PapersFlow Research Brief
MicroRNA in disease regulation
Research Guide
What is MicroRNA in disease regulation?
MicroRNA in disease regulation is the study of how microRNAs (small endogenous RNAs) control gene expression programs whose dysregulation contributes to disease phenotypes, especially cancer initiation, progression, and treatment response.
The MicroRNA in disease regulation literature comprises 142,592 works focused on microRNA biogenesis, target recognition rules, and downstream effects on mRNA repression in pathological contexts, prominently cancer. "MicroRNAs: Target Recognition and Regulatory Functions" (2009) and "Most mammalian mRNAs are conserved targets of microRNAs" (2008) describe how microRNAs pair to mRNAs to direct post-transcriptional repression and why conserved targeting implies broad regulatory reach across genes. "MicroRNA expression profiles classify human cancers" (2005) establishes that microRNA expression patterns can be used to classify human cancers, framing microRNAs as both mechanistic regulators and clinically relevant molecular readouts.
Topic Hierarchy
Research Sub-Topics
MicroRNA Biogenesis Pathways
This sub-topic elucidates Drosha/DGCR8 processing, Dicer cleavage, and Argonaute loading in canonical and non-canonical miRNA pathways. Researchers use CRISPR screens and structural biology to uncover regulatory mechanisms.
MicroRNA Target Prediction Algorithms
This sub-topic develops and validates computational tools like TargetScan and miRanda for seed matching and conservation analysis. Researchers integrate CLIP-seq data to refine prediction accuracy.

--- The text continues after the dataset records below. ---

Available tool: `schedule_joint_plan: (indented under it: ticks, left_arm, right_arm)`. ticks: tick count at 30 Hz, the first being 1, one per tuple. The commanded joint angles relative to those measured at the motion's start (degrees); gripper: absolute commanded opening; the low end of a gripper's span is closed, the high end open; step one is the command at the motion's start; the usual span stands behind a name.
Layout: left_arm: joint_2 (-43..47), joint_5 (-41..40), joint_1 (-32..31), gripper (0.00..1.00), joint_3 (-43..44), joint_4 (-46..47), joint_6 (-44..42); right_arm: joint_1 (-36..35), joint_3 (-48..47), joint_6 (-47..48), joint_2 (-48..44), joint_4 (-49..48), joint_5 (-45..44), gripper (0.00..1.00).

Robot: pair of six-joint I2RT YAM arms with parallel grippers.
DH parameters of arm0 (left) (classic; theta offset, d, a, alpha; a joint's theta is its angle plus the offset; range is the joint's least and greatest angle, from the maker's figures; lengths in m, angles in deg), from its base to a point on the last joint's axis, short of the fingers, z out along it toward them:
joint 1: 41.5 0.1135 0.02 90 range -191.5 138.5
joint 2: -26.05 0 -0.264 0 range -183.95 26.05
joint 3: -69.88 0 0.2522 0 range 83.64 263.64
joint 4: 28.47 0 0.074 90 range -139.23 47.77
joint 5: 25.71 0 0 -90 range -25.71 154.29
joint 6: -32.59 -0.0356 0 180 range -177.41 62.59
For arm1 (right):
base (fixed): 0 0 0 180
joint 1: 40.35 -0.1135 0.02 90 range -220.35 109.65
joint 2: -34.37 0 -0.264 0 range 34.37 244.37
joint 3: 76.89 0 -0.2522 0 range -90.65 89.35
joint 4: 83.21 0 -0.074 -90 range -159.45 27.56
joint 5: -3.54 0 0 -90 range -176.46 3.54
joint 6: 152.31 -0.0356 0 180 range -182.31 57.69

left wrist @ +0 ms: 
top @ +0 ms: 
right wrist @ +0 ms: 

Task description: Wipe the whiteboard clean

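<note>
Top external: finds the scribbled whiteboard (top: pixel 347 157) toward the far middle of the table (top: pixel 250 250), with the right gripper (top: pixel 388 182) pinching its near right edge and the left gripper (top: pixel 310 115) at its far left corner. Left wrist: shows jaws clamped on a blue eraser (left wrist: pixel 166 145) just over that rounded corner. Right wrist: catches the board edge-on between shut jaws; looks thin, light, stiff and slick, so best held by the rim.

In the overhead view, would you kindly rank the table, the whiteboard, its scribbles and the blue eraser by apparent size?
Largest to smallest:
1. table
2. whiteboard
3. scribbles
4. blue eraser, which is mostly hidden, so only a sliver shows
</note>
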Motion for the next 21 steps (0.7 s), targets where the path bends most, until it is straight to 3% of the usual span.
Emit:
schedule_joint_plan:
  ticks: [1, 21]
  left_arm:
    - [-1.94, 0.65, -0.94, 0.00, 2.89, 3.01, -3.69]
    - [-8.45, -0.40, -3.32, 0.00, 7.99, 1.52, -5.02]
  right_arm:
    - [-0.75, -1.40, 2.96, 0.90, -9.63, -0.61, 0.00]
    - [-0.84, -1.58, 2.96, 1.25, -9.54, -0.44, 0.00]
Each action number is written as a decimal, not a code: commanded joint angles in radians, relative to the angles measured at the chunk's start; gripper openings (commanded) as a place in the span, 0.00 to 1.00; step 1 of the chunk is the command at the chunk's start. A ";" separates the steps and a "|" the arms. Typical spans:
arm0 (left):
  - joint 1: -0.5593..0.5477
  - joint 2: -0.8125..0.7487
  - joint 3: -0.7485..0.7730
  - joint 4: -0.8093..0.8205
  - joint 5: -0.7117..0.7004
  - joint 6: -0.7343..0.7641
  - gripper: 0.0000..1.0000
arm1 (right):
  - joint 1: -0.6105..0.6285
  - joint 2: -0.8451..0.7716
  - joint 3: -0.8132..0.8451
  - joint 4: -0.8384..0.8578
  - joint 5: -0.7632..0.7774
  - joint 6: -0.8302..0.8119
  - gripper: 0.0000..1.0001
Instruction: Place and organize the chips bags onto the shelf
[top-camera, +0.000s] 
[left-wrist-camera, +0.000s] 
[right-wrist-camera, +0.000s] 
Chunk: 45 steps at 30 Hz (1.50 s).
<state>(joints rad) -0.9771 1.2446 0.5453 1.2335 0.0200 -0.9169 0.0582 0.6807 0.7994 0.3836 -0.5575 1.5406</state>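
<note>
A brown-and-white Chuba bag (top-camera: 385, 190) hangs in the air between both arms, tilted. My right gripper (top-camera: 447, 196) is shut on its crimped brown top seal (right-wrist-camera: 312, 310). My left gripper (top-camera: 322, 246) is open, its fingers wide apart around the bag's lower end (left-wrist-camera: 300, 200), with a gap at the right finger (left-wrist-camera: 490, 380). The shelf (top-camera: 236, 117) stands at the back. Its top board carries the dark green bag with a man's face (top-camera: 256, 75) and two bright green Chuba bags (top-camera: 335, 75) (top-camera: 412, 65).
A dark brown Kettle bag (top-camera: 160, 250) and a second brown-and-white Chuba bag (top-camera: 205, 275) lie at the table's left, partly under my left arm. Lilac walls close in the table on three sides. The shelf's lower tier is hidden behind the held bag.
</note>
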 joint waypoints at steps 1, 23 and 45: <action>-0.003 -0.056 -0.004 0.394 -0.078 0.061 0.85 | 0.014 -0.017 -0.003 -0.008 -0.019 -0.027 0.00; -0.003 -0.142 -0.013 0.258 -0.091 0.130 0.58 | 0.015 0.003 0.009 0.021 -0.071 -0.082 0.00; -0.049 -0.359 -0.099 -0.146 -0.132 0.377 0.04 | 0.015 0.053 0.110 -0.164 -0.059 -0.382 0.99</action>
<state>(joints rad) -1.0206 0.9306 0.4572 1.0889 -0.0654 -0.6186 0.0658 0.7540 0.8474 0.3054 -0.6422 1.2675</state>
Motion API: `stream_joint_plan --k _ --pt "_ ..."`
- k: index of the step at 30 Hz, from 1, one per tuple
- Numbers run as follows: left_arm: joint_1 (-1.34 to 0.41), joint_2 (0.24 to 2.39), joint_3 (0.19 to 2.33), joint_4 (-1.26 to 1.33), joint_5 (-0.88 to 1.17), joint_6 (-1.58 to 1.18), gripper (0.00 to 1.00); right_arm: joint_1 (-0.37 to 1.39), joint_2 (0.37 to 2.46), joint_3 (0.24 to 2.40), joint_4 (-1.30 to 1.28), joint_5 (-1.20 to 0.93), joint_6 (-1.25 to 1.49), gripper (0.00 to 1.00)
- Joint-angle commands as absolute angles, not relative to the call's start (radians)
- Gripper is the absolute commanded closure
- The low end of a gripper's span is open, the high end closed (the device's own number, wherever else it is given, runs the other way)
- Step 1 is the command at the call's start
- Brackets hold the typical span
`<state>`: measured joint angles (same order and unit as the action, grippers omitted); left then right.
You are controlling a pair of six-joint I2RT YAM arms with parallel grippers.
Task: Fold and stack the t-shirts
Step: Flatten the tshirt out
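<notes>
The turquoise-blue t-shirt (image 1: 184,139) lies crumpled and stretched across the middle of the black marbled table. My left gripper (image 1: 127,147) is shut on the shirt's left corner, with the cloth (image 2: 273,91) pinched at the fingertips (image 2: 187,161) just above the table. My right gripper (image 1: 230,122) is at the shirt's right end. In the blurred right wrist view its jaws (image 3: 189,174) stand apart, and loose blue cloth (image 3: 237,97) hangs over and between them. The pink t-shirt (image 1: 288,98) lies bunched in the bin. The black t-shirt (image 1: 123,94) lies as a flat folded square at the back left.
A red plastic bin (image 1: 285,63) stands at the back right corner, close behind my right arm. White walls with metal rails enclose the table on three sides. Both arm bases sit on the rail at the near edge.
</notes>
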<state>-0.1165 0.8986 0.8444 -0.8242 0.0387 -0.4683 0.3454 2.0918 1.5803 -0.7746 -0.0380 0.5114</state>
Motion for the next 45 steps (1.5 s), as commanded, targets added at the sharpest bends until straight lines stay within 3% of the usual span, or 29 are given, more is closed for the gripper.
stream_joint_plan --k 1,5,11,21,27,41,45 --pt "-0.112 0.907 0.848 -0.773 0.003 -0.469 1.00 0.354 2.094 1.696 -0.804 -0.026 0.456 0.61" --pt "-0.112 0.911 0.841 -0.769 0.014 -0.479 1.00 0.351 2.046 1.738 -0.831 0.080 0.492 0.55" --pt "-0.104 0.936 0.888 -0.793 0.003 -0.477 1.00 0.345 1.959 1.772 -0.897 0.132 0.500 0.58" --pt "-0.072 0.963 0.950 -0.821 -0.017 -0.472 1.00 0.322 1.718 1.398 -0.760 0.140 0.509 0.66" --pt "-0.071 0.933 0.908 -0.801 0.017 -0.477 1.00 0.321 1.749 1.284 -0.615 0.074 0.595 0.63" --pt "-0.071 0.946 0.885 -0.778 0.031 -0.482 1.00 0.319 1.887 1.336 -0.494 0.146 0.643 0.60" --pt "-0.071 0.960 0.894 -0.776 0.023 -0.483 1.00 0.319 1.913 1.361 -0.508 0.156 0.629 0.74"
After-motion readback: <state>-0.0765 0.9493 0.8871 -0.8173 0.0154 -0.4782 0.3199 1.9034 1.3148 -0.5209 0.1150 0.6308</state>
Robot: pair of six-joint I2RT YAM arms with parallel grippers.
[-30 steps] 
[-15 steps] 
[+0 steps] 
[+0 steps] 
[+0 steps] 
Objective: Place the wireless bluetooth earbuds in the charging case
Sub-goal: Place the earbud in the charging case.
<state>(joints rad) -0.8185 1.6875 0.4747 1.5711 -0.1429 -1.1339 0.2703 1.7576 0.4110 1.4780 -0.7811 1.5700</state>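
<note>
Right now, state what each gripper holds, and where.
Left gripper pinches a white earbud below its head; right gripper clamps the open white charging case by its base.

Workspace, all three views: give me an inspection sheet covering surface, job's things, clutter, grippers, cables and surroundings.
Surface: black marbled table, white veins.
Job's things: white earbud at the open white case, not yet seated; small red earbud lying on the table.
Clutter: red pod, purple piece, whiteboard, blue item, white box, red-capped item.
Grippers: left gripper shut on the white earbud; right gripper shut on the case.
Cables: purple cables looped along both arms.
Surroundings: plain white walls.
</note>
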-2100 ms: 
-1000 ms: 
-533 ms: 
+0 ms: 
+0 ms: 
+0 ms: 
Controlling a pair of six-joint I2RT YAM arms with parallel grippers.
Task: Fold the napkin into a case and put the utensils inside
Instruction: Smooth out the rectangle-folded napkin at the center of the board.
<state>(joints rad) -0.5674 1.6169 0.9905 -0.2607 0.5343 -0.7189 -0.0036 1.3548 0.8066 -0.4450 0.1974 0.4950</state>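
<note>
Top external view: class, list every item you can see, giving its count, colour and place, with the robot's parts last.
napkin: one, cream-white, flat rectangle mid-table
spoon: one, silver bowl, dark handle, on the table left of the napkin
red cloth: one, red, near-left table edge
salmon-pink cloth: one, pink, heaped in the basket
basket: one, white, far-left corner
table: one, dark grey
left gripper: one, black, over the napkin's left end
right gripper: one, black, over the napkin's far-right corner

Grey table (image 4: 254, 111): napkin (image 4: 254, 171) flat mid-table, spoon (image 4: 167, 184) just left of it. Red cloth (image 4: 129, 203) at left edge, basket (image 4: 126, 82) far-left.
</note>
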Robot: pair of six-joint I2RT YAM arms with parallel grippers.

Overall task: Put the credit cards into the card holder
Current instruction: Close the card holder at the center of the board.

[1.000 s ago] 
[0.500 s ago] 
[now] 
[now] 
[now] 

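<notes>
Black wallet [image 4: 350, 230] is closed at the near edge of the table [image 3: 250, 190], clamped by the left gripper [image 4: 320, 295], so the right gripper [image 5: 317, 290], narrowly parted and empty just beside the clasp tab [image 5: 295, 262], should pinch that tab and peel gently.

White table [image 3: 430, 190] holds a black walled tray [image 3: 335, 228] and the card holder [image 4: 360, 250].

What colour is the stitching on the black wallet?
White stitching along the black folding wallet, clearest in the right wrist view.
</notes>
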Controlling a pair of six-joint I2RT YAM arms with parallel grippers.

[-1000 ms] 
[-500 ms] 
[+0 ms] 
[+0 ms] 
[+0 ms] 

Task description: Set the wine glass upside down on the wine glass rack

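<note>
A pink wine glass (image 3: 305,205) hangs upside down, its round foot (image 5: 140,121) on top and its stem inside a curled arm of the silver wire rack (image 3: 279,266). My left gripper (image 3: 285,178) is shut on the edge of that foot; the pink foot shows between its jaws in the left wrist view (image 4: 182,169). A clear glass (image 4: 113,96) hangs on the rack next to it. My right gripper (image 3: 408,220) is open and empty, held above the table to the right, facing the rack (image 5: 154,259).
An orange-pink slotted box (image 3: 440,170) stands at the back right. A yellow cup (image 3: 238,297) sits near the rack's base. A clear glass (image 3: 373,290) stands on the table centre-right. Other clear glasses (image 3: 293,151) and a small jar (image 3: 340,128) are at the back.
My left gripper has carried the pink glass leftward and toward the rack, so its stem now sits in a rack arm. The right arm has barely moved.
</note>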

MicroRNAs as Cancer Biomarkers
This sub-topic profiles circulating and tissue miRNAs for diagnosis, prognosis, and therapy response prediction in cancers. Researchers conduct meta-analyses of expression arrays and validate via qPCR.
MicroRNA Therapeutics in Oncology
This sub-topic explores miRNA mimics, antagomirs, and delivery systems like LNPs for tumor suppression or metastasis inhibition. Researchers test preclinical efficacy and toxicity in PDX models.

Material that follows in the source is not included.